Problem:
Every line of the material that mentions the word "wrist" should be copied out.

Source material:

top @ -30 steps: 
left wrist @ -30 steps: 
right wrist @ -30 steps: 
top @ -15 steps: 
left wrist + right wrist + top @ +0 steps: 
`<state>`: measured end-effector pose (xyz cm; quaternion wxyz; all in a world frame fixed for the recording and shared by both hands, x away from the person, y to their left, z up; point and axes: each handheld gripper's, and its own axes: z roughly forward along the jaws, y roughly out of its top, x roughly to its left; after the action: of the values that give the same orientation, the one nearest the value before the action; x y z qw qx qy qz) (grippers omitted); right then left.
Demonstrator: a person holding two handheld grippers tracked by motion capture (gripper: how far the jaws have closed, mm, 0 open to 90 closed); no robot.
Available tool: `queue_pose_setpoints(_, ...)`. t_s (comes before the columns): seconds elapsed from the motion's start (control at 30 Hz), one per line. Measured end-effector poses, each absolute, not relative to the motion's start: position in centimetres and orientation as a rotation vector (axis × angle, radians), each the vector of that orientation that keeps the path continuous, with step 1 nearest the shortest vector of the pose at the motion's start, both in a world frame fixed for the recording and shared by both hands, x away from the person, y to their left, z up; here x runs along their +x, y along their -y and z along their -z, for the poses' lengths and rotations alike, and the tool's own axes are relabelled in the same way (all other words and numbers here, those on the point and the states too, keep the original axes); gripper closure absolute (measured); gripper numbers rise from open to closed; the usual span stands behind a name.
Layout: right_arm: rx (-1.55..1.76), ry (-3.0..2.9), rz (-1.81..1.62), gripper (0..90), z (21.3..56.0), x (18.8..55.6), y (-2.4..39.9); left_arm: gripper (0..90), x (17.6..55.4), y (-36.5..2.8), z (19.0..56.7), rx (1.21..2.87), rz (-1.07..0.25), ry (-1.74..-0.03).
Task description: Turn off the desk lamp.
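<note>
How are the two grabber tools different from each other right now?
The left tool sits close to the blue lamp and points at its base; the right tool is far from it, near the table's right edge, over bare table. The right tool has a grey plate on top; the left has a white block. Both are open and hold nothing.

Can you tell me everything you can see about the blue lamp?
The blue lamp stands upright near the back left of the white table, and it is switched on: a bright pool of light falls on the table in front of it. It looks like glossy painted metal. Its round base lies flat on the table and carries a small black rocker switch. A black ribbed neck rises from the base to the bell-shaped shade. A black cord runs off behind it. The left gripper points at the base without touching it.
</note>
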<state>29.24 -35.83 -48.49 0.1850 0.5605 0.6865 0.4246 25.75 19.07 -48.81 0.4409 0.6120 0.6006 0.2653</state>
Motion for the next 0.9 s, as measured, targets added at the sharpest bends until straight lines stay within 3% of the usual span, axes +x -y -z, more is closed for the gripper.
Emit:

Solved problem:
left wrist @ -30 steps: 
right wrist @ -30 steps: 
left wrist + right wrist + top @ +0 steps: 

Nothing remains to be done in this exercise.